PROBLEM REQUIREMENTS
Keep only the lines from the top of the listing through the one with "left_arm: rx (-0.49", and reproduce them unaltered.

- Opening Delimiter -

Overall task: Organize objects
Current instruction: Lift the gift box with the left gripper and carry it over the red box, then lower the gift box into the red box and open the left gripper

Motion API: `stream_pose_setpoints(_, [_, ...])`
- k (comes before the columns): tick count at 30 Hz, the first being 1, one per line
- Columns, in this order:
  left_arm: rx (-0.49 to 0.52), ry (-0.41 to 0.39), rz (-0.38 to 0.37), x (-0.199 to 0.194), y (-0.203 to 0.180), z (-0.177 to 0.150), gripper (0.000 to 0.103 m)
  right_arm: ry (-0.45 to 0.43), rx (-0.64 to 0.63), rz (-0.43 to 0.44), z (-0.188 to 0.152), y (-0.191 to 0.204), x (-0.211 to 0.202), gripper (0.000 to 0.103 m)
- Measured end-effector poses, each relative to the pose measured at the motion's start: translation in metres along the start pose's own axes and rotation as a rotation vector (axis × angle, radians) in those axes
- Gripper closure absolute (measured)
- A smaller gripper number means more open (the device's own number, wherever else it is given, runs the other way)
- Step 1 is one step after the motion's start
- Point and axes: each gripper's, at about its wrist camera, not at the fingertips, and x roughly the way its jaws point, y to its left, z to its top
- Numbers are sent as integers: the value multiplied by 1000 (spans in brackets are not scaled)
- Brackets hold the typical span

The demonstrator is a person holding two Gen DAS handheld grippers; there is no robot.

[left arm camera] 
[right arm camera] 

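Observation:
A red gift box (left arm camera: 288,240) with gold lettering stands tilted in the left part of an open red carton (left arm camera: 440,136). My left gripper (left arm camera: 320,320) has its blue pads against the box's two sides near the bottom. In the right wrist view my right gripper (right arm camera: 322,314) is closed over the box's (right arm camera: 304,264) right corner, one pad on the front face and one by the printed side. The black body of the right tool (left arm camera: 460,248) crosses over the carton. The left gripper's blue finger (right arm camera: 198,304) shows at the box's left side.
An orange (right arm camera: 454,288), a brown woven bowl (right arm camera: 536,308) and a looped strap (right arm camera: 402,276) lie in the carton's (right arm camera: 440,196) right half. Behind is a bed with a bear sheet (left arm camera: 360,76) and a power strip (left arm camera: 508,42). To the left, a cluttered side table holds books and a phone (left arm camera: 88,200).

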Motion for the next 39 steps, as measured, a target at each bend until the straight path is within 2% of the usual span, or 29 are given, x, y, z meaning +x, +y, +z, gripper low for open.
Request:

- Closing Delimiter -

FINISHED EXERCISE
Overall task: Organize objects
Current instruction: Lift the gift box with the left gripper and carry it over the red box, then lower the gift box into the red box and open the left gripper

Motion API: `stream_pose_setpoints(_, [_, ...])`
- k (comes before the columns): tick count at 30 Hz, the first being 1, one per line
- Columns, in this order:
  left_arm: rx (-0.49 to 0.52), ry (-0.41 to 0.39), rz (-0.38 to 0.37), x (-0.199 to 0.194), y (-0.203 to 0.180), z (-0.177 to 0.150), gripper (0.000 to 0.103 m)

The answer has been fully written out.